| BRIEF |
Repeat the following entries exactly, excluding pictures.

| SUPPLIED MATERIAL |
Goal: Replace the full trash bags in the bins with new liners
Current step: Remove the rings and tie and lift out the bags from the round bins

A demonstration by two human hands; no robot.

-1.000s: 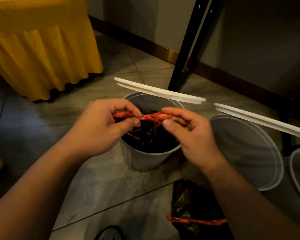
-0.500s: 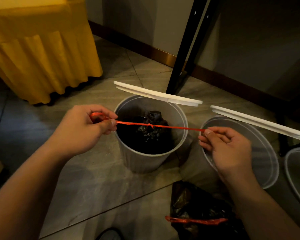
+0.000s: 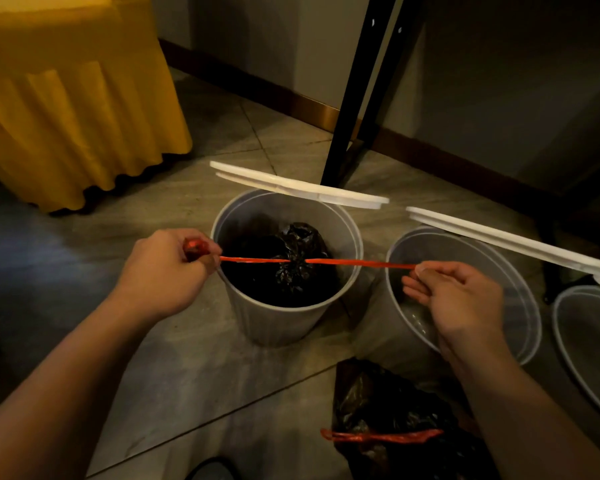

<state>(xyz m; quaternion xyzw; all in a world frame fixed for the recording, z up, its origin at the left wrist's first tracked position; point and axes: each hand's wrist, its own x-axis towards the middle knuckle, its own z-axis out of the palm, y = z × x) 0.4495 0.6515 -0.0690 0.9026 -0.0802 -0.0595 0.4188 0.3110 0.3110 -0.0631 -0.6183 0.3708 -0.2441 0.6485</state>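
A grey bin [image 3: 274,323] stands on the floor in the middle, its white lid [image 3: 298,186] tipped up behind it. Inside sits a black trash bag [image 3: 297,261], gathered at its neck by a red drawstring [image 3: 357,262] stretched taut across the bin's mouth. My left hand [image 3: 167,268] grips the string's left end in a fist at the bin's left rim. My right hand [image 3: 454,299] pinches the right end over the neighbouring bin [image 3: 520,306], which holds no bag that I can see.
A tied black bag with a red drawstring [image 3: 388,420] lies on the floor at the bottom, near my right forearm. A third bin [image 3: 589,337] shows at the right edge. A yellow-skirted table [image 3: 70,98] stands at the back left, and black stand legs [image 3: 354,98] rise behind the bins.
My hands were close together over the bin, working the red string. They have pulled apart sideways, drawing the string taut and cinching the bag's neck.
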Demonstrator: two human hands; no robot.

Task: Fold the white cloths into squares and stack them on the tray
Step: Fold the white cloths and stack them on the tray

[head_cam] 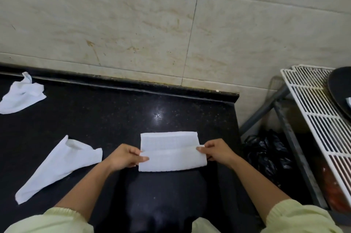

| SOLUTION |
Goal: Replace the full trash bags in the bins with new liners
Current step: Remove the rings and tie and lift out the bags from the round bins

A demonstration by two human hands; no robot.

-1.000s: 
-0.500s: 
+0.000s: 

<state>(xyz m; quaternion xyzw; all in a world frame fixed for the recording, z up, its origin at the left wrist's first tracked position; point and axes: each hand's wrist, its own x-axis towards the middle knuckle, its own z-axis out of the palm, y = z × x) 0.4495 0.6515 -0.0690 0.9026 -0.0802 -0.0595 0.4188 0.3110 0.3110 -0.0631 -0.6183 0.3708 -0.2441 0.6485</state>
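A grey bin [image 3: 274,323] stands on the floor in the middle, its white lid [image 3: 298,186] tipped up behind it. Inside sits a black trash bag [image 3: 297,261], gathered at its neck by a red drawstring [image 3: 357,262] stretched taut across the bin's mouth. My left hand [image 3: 167,268] grips the string's left end in a fist at the bin's left rim. My right hand [image 3: 454,299] pinches the right end over the neighbouring bin [image 3: 520,306], which holds no bag that I can see.
A tied black bag with a red drawstring [image 3: 388,420] lies on the floor at the bottom, near my right forearm. A third bin [image 3: 589,337] shows at the right edge. A yellow-skirted table [image 3: 70,98] stands at the back left, and black stand legs [image 3: 354,98] rise behind the bins.
My hands were close together over the bin, working the red string. They have pulled apart sideways, drawing the string taut and cinching the bag's neck.
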Demonstrator: two human hands; no robot.

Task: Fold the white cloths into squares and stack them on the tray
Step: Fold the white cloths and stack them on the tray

[head_cam] 

This exercise has been worked through to completion.